There are number of different rendering styles that we have with just our standard Face Style tools. But, we can also do things that are a little bit more snazzy, that have more pizzazz, that look a little bit more drawn using styles, and that's what I want to look at right now. So let's go ahead and go to Window > Styles, and when we get into the Styles menu, you will see we have a couple of tabs. It's actually kind of similar to the Materials menu. So let's go over to this Select tab and you will see we have a number of different styles that we can apply. So if we go to this Assorted styles, in fact if you just click on one, you can see we can make this look like a blueprint, Google Earth, water color and go down to some other ones, let's go to some of these default styles. I like these sketchy edges ones. We can say some of these, which actually look a little bit more like marker or crossed edge or whatever.

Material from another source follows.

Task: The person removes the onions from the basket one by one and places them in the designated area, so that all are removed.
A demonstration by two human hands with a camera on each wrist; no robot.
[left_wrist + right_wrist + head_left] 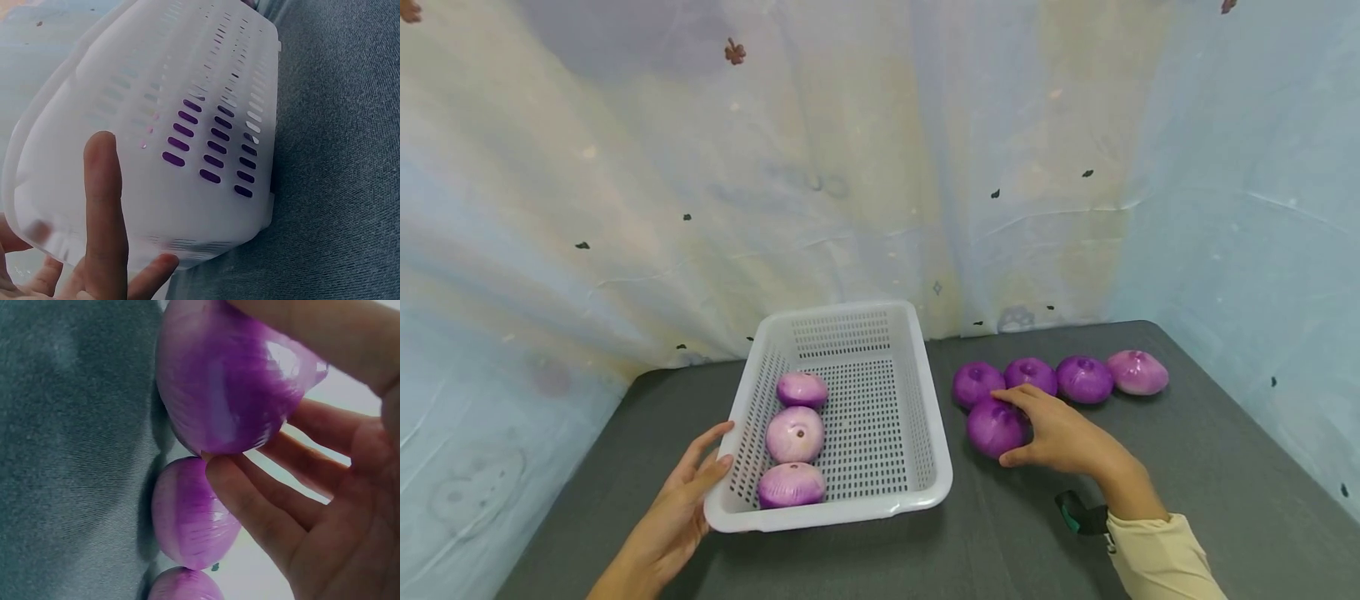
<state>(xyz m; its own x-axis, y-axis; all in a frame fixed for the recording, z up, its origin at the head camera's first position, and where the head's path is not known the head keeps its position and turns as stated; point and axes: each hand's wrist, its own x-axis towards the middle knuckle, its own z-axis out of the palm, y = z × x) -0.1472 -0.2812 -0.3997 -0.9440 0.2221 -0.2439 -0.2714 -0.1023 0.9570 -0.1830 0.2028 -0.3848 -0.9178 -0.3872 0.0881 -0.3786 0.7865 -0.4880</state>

So you can see you have a lot of different types of styles that you can apply to your scene. These can really give you a lot of different looks when you go to render or present your images to a client or to somebody. Now, the one thing that's really nice about these is that you can also save the style in a scene. So let's take a look at that. So I am going to go into Window and just go into my Scenes window and let's just go ahead and create a few scenes. So I have this one of Perspective and then maybe let's do a close up or something like that, let's say do a close up of this building here. I can create another scene.
Now, the thing about scenes is they can also save styles. So let's go ahead and play with the style on this. We can just go back into our Styles window and let's completely change the style of this. Let's change it for example the blueprint, and all I have to do is just right click and go Update and now the style is saved along with the scene. So I go to this one, and it goes to regular drawing. I go to this one, and it goes to blueprint. So you can see, you can have very different looks and you can save those looks, which is kind of nice.